> _WORK INSTRUCTION_:
For every line of the material below, check for the string "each" and return the line if it is there.

*** Opening of DATA PROVIDED ***

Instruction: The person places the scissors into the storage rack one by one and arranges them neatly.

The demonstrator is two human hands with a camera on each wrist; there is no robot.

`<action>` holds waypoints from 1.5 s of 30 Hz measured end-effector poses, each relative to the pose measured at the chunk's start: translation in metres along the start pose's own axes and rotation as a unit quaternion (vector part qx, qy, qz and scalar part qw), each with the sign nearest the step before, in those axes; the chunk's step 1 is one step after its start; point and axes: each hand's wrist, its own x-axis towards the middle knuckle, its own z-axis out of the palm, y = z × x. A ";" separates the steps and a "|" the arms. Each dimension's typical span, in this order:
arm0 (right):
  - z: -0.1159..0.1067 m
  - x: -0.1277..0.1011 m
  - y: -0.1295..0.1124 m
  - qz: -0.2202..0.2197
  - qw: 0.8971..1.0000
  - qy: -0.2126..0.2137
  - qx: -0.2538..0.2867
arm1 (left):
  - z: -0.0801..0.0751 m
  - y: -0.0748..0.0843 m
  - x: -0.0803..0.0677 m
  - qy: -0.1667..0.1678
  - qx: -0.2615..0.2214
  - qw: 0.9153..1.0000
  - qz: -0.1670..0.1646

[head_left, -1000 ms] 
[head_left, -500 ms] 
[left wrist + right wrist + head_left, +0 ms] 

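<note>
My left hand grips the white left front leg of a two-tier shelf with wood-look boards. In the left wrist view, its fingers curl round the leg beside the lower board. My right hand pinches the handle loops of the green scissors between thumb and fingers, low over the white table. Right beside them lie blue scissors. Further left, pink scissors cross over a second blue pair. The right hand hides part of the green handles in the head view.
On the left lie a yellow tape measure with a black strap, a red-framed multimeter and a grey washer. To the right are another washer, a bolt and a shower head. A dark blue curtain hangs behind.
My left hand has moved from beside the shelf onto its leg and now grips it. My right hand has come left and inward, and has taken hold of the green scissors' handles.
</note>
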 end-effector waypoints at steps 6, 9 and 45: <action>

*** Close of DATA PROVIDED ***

> _WRITTEN SOLUTION_:
The demonstrator is two human hands with a camera on each wrist; there is no robot.
`<action>` holds waypoints from 1.5 s of 30 Hz measured end-effector poses, each relative to the pose measured at the chunk's start: translation in metres along the start pose's own axes and rotation as a unit quaternion (vector part qx, qy, qz and scalar part qw), each with the sign nearest the step before, in those axes; the chunk's step 1 is one step after its start; point and axes: each hand's wrist, its own x-axis towards the middle knuckle, its own z-axis out of the palm, y = z × x. A ";" separates the steps and a "|" the arms. Each dimension's typical span, in this order:

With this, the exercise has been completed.